The story of Jesus’ resurrection tells us that we are not alone in facing the mysteries of God’s kingdom. When Mary Magdalene returned from Jesus’ empty tomb and told the disciples what she had witnessed, they did not believe her, because “they did not yet understand the scripture that he had to rise from the dead” (John 20:9). Even when Jesus appeared to his friends on the road to Emmaus, “their eyes were prevented from recognizing him” (Luke 24:16). These witnesses of Christ’s life and death were feeling the pain and grief of his loss so deeply that they were unable to comprehend the overwhelming joy of his resurrection.

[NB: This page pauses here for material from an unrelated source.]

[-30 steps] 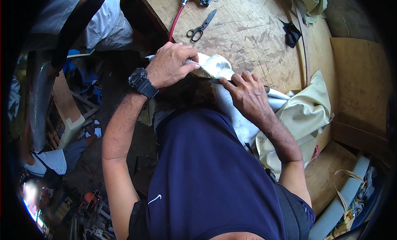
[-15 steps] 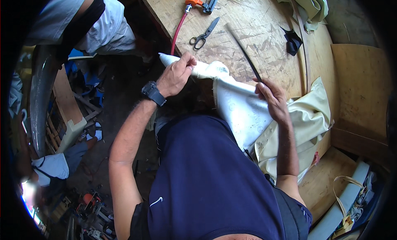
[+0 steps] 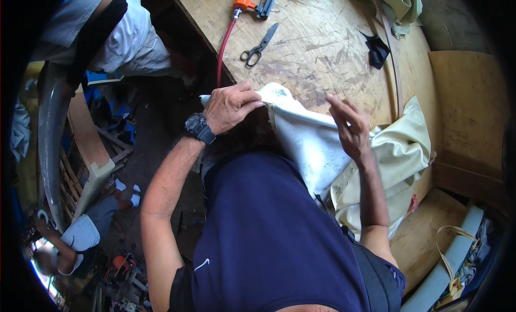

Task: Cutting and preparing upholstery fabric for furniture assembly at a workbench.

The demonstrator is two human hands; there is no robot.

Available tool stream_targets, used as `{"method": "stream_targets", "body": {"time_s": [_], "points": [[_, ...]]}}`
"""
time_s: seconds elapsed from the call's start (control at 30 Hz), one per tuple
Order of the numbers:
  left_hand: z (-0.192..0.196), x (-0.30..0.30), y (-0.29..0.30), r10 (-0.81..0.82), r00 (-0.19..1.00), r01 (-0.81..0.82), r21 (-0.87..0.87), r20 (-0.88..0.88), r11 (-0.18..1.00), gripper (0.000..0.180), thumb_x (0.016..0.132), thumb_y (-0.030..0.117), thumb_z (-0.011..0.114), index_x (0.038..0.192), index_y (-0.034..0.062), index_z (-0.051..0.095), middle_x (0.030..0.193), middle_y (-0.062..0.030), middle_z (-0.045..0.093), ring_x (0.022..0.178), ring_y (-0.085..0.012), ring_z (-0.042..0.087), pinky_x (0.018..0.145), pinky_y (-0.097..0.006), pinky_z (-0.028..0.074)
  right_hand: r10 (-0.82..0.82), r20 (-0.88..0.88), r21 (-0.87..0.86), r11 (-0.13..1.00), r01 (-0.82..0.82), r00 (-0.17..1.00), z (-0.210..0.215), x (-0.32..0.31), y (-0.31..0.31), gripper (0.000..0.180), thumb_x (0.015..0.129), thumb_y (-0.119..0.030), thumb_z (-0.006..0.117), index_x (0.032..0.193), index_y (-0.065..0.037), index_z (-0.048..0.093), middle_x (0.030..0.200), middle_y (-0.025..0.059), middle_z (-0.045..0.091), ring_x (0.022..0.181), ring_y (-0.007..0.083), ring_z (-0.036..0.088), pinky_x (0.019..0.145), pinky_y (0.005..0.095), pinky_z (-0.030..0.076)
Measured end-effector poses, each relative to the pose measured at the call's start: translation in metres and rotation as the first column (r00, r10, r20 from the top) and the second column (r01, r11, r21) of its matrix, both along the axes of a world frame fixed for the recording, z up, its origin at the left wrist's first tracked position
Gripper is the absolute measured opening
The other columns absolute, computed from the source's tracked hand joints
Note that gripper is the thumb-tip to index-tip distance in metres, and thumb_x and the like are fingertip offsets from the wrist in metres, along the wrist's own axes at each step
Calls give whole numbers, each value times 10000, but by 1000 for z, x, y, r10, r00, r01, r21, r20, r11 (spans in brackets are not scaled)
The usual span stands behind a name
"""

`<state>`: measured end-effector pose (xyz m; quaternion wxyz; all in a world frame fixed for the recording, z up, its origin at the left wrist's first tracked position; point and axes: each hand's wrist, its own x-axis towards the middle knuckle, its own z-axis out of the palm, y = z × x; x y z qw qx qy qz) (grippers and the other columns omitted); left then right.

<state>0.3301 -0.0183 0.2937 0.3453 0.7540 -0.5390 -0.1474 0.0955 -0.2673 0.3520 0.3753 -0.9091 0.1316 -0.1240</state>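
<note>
A sheet of cream upholstery fabric point(image 3: 317, 145) hangs over the near edge of the plywood workbench point(image 3: 322, 48), its white backing turned up. My left hand point(image 3: 232, 105), with a black watch on the wrist, pinches the fabric's left corner at the bench edge. My right hand point(image 3: 349, 126) rests on top of the fabric with its fingers spread, holding nothing. More of the cream material point(image 3: 400, 156) bunches to the right.
On the bench lie scissors point(image 3: 259, 46), an orange air tool point(image 3: 248, 0) with a red hose point(image 3: 223, 48), a black scrap point(image 3: 376, 48) and greenish cloth point(image 3: 398, 5). Another person point(image 3: 113, 32) stands at the upper left; a third person point(image 3: 75, 237) crouches at the lower left.
My left hand has pulled the fabric corner back toward me. My right hand let go of a thin dark strip it held up and now lies spread on the fabric.
</note>
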Motion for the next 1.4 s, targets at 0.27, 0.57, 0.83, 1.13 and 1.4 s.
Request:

When Jesus appeared to all eleven of the apostles and finally convinced them of his resurrection, he “rebuked them for their unbelief and hardness of heart” (Mark 16:14) but also offered reassurance to them by saying “And behold, I am with you always, until the end of the age” (Matthew 28:19-20).
This past year has challenged our beliefs and has left many questions unanswered. To resist the “hardening of our hearts,” we can acknowledge that life’s mysteries are part of God’s plan, and lean into the mysteries of our faith by trusting more deeply in God. The Paschal Mystery of Jesus’ death and resurrection is our gift of salvation and hope, for “in dying he destroyed our death, and in rising he restored our life.” This Easter season, let us pray for all those afflicted by the pandemic that they may find the strength to confront the mysteries of life, and find new hope in the risen Lord.